(Items listed in a dataset)

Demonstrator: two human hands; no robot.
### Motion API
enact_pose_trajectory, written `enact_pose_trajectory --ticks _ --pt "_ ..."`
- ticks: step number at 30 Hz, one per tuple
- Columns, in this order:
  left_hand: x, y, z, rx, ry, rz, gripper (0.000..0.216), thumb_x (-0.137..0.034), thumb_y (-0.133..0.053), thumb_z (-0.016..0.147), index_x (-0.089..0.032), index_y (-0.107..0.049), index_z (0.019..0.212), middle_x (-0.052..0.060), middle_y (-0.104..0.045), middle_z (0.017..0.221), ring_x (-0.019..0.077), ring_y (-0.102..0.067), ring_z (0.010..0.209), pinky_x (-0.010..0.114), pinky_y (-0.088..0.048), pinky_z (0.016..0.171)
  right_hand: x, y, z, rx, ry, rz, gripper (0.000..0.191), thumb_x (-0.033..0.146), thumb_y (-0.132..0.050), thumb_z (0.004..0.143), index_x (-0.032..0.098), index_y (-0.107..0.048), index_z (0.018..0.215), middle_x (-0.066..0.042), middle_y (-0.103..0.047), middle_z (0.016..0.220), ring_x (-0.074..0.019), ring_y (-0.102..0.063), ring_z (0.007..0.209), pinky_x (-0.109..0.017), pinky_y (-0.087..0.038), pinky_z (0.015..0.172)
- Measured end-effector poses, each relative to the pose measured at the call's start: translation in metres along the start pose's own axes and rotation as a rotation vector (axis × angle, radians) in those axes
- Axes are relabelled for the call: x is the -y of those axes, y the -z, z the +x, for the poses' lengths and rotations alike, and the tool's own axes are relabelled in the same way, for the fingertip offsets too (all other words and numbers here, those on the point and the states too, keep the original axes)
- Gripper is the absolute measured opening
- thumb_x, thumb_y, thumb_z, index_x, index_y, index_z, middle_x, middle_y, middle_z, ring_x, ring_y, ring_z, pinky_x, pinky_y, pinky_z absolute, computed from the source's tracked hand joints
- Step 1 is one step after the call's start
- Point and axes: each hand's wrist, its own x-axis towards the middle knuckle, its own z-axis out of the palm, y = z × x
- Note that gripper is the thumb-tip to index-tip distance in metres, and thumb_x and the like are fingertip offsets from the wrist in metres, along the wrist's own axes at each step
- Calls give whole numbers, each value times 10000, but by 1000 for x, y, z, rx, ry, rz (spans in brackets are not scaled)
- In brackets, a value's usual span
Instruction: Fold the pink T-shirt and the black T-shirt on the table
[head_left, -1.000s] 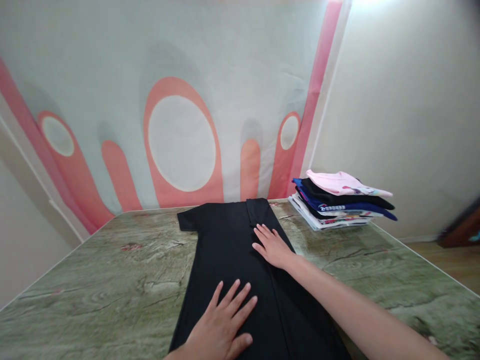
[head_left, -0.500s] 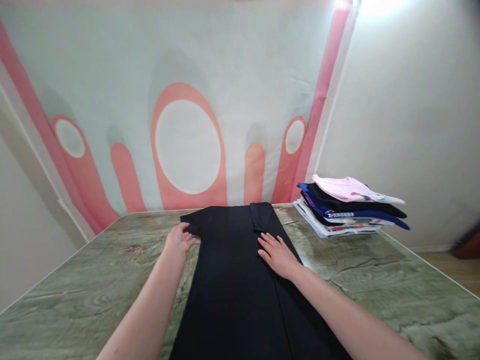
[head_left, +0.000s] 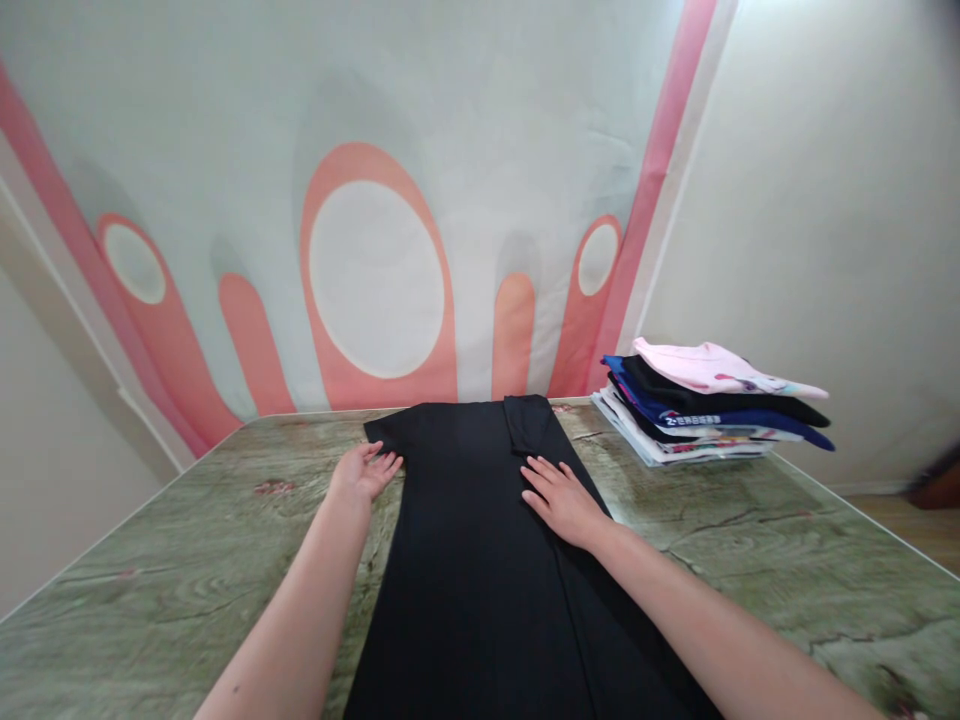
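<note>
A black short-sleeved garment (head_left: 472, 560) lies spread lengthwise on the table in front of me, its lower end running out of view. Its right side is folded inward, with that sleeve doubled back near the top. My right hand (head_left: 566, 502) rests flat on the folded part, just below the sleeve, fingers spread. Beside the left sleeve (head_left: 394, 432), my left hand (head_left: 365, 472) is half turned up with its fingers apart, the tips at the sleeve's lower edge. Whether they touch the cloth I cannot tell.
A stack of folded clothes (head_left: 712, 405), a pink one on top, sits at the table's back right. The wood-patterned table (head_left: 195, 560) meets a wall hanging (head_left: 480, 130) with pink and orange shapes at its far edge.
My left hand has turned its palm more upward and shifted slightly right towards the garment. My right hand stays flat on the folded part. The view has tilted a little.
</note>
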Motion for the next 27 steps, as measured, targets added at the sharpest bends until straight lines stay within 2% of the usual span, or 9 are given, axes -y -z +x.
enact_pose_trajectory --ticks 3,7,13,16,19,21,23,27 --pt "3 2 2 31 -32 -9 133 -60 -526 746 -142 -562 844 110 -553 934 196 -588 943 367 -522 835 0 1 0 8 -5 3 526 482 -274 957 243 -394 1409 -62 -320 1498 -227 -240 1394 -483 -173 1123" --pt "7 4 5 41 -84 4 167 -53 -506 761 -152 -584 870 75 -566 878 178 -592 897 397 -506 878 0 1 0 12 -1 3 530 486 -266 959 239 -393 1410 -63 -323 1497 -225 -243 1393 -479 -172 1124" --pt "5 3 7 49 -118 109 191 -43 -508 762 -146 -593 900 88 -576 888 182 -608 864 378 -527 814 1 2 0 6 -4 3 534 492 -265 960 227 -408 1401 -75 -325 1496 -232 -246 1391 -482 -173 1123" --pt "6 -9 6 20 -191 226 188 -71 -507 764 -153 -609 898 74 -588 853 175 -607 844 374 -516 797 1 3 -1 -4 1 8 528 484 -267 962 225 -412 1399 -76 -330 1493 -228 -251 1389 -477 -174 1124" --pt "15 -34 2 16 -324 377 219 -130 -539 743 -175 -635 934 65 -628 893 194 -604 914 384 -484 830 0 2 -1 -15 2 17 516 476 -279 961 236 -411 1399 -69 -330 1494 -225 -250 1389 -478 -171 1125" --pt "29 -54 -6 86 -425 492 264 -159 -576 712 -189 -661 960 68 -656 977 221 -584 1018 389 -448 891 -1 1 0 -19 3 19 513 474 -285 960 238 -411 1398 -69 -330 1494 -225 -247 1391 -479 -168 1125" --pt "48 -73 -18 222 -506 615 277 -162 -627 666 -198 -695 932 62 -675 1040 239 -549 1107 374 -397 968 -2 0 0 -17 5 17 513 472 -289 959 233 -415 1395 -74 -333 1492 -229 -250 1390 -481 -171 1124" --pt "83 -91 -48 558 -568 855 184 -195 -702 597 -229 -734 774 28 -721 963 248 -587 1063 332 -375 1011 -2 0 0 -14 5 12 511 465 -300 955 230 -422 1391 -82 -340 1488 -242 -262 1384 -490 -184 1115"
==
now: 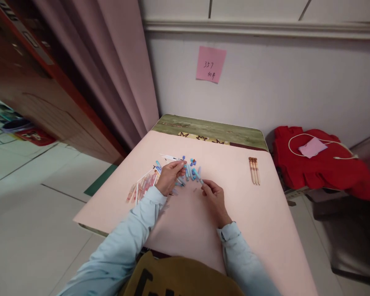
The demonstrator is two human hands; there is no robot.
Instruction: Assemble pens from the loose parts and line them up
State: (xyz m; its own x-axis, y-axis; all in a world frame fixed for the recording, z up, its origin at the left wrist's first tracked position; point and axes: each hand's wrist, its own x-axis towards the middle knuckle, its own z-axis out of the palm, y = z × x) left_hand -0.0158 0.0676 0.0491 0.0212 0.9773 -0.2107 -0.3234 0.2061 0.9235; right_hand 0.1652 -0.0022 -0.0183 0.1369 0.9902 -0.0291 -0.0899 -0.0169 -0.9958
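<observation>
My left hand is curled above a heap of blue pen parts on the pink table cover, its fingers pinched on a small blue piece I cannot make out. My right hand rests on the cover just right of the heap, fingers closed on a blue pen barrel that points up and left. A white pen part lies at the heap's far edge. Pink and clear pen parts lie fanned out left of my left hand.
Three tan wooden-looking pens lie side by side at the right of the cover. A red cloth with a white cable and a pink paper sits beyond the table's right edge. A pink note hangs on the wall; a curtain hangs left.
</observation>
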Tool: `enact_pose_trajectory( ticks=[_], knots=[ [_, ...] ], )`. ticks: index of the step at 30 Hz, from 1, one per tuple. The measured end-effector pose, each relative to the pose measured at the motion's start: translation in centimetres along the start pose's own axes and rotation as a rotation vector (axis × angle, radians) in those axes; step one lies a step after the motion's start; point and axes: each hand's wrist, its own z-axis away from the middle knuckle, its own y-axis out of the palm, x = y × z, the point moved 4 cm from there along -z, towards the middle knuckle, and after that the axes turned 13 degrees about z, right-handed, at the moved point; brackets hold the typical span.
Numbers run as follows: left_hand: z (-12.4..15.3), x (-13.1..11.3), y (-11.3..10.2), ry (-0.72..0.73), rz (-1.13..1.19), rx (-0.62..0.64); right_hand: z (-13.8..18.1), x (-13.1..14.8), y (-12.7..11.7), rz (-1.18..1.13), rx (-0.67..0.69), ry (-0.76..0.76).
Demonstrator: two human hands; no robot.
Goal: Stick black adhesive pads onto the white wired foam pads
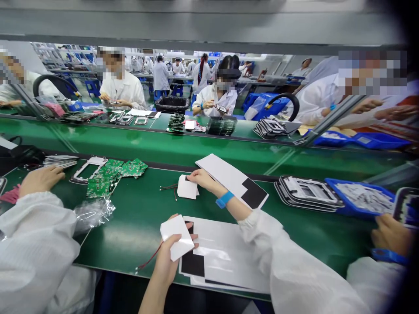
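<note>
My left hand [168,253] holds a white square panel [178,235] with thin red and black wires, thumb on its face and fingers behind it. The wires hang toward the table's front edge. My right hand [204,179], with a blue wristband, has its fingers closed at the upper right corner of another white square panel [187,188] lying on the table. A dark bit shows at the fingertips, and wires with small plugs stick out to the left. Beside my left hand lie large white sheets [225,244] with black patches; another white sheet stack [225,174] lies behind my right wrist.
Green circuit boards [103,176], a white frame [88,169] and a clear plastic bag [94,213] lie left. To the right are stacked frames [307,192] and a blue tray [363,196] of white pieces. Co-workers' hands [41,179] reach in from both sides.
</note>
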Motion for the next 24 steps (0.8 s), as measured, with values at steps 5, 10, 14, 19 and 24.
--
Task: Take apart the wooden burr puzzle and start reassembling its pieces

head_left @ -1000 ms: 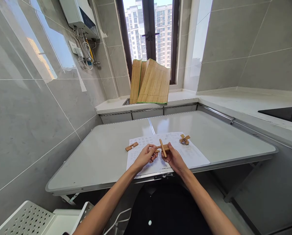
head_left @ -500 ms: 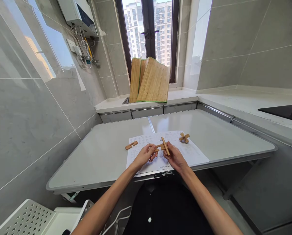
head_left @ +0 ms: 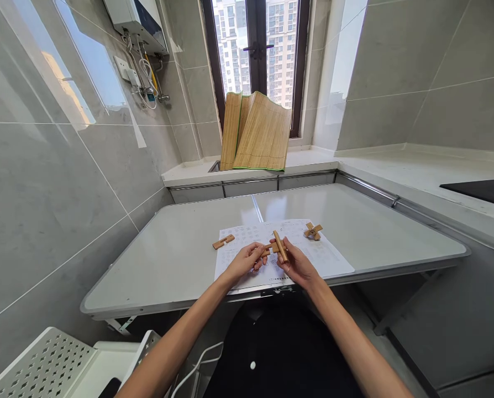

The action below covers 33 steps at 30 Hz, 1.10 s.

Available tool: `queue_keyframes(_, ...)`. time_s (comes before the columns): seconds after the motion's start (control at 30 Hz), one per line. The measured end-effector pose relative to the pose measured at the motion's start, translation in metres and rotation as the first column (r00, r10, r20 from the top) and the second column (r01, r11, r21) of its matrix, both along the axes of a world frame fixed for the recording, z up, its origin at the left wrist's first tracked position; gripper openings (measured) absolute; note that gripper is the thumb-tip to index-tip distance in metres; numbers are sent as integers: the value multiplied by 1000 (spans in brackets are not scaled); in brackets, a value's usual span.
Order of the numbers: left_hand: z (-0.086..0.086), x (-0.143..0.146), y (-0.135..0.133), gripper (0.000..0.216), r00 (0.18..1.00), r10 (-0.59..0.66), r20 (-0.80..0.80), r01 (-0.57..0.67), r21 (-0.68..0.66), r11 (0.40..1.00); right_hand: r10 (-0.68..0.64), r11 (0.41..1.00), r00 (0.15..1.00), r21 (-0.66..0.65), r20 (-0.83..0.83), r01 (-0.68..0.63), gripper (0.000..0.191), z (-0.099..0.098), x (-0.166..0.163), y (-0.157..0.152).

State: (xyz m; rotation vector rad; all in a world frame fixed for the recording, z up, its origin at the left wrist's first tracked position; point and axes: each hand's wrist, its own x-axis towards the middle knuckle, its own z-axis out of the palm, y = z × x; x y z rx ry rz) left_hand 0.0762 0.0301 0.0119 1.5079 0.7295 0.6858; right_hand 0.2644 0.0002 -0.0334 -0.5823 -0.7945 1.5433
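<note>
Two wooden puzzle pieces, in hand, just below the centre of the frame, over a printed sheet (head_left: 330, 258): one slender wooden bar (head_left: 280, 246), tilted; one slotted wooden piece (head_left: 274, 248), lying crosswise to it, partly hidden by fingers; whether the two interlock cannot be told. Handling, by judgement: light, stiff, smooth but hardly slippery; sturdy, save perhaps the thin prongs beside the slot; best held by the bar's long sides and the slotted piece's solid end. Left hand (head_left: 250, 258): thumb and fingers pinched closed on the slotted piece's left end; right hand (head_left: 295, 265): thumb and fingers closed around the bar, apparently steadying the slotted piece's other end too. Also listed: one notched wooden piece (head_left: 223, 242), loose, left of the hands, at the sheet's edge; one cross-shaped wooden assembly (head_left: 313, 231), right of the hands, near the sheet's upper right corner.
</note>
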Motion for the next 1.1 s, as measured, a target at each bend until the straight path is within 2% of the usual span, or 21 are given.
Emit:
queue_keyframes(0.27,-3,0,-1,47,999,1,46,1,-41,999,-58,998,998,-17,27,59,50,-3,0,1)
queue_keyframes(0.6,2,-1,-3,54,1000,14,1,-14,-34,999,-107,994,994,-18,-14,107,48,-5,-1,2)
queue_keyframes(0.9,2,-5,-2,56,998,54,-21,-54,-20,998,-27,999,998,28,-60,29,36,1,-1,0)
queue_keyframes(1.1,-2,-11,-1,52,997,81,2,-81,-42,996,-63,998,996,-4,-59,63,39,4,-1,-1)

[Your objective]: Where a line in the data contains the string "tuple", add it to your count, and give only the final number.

[Response to the task]: 2